Police during Sydney's COVID-19 crackdown (Image: AAP/Bianca De Marchi)

It’s hard to imagine now, but just over a week ago Sydney’s outbreak seemed to have plateaued. Most cases were not infectious in the community. The lockdown seemed to be reining-in the Bondi cluster’s spread.

But while health authorities looked the wrong way, the Bondi cluster moved west. By the middle of last week, it had seeded around Fairfield and Bankstown, working-class areas with large migrant populations. Suddenly, like Dan Andrews a year earlier, Premier Gladys Berejiklian was warning about large family gatherings. Like Andrews, whose lockdown of nine public housing blocks breached residents’ human rights, Berejiklian sent police to blitz south-west Sydney. 

As Bondi residents swanned on the beach and sipped their takeaway cocktails, people in the south-west were having their shopping checked by police to make sure they were out for essentials. Yesterday, NSW Treasurer Dominic Perrottet was forced to apologise to Fairfield residents. The government had abruptly announced anyone leaving the area for essential work had to get tested every three days, and by morning, queues at drive-through clinics stretched for kilometres.

Why the west suffered

It’s not surprising this outbreak got worse when it spread to the south-west. People in the Fairfield LGA are more likely to be employed in jobs where it is impossible to work from home than their counterparts in the affluent eastern suburbs. Most households speak languages other than English, and the messaging from white health experts, great for people who spend too much time on Twitter or religiously tune in to 11am pressers, tends not to stick.

Telling people to stay at home doesn’t work quite so easily when you need to rock up to your shift to earn a paycheque. And telling people not to visit grandma is poor advice when, as is the case in many non-white families, grandma lives upstairs. By the time NSW needed to tailor its messaging, turning to volunteer translators and community leaders just like Victoria had to last year, it was too late. 

“I think we could have done better messaging,” Chief Health Officer Kerry Chant said yesterday at a conference for multicultural media.

NSW Health’s most recent epidemiological report shows how badly authorities missed what was going on out west. In the week the lockdown was introduced, there were 105.44 tests per 1000 people in South Eastern Sydney, compared to 31.66 per 1000 in South Western Sydney. In the Fairfield Local Government Area, that proportion was 18.30 per thousand, compared with 304.27 in Waverley LGA. At the time, most cases were in the east, where the government briefly introduced a local lockdown. But low testing numbers meant NSW Health was missing chains of transmission on the other side of town. 

It’s not surprising this is an area that was missed. Sydney’s media and political establishment, clustered in the inner city, east and north shore, wrinkle their noses at heading west. And it’s not surprising that when the cases started appearing, the response was to send out the cops in a big show of force. This is the part of the city where police once set up a Middle Eastern Organised Crime Squad, after all.

Fairfield Mayor Frank Carbone has hit out at the way people in his suburb had been mistreated. 

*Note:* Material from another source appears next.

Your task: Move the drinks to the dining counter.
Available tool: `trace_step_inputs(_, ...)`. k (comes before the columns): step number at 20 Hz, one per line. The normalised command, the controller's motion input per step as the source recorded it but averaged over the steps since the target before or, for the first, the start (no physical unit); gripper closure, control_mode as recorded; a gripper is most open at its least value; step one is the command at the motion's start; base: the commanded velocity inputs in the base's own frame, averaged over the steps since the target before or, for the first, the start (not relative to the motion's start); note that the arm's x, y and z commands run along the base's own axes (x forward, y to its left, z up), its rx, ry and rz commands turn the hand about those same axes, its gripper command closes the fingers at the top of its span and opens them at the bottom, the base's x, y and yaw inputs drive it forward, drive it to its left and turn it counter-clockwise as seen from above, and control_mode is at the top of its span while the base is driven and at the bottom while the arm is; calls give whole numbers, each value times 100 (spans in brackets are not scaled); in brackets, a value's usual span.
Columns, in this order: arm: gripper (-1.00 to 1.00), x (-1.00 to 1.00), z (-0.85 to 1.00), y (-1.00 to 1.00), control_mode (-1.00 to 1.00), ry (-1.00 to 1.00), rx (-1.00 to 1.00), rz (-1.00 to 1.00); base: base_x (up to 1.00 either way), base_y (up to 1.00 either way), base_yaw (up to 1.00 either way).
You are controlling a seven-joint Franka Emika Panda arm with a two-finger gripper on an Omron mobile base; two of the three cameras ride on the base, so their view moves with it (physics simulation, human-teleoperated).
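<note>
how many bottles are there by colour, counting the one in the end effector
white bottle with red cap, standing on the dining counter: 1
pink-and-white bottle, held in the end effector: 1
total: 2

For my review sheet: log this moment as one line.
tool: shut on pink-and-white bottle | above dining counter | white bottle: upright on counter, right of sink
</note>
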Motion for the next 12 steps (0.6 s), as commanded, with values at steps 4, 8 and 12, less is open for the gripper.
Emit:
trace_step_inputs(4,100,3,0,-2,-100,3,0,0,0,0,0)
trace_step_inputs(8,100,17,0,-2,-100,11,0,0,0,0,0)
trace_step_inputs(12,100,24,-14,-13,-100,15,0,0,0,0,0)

“This isn’t a crime emergency, this is a medical emergency. I think that people should be treated with respect and I think it doesn’t happen out here in Western Sydney,” he said.

The wrong lessons learned?

When Sydney returns to normal, everyone will find a cautionary tale in the outbreak. For critics of NSW Health’s lockdown-averse approach, which has successfully managed big outbreaks while preserving residents’ freedom, it will be grim vindication. Had Sydney gone harder earlier, things would perhaps look different now. But like the boy who cried wolf, their warnings were ignored.

But there are two more important lessons, critically intertwined, which Sydney should take away instead. The first one is about luck. Sure, Sydney handled previous outbreaks well, through beefed-up testing and finely tuned contact tracing. But one of its biggest was in the Northern Beaches, literally called the insular peninsula. Probably the only part of any Australian city where a localised lockdown could work. Melbourne, comparatively, got extremely unlucky last year, when its outbreaks started seeding in the wrong places. Sometimes, whether an infected person becomes a superspreader is quite simply a matter of chance.

Luck is only part of the picture. The rest is about how, 18 months in, health authorities still sometimes overlook how the virus intersects with race and class inequalities. It’s why kneejerk calls for more policing, harder lockdowns and curfews — pushed by many a media-hungry alarmist pundit — would be the wrong takeaway here. Firstly because such force is always applied unevenly. But also because it’s unclear how flooding shopping centres with cops will have much impact when most transmission is happening in households (there has been one single case of transmission in a shop, zero outside). 

People in Fairfield aren’t stupid. They see the hypocrisy of police helicopters which never flew over Bondi, circling their neighbourhoods. More over-policing will further marginalise these communities, and could further reinforce distrust of health authorities, shattering any sense of “all in this together”. And that only makes the next outbreak harder to stop.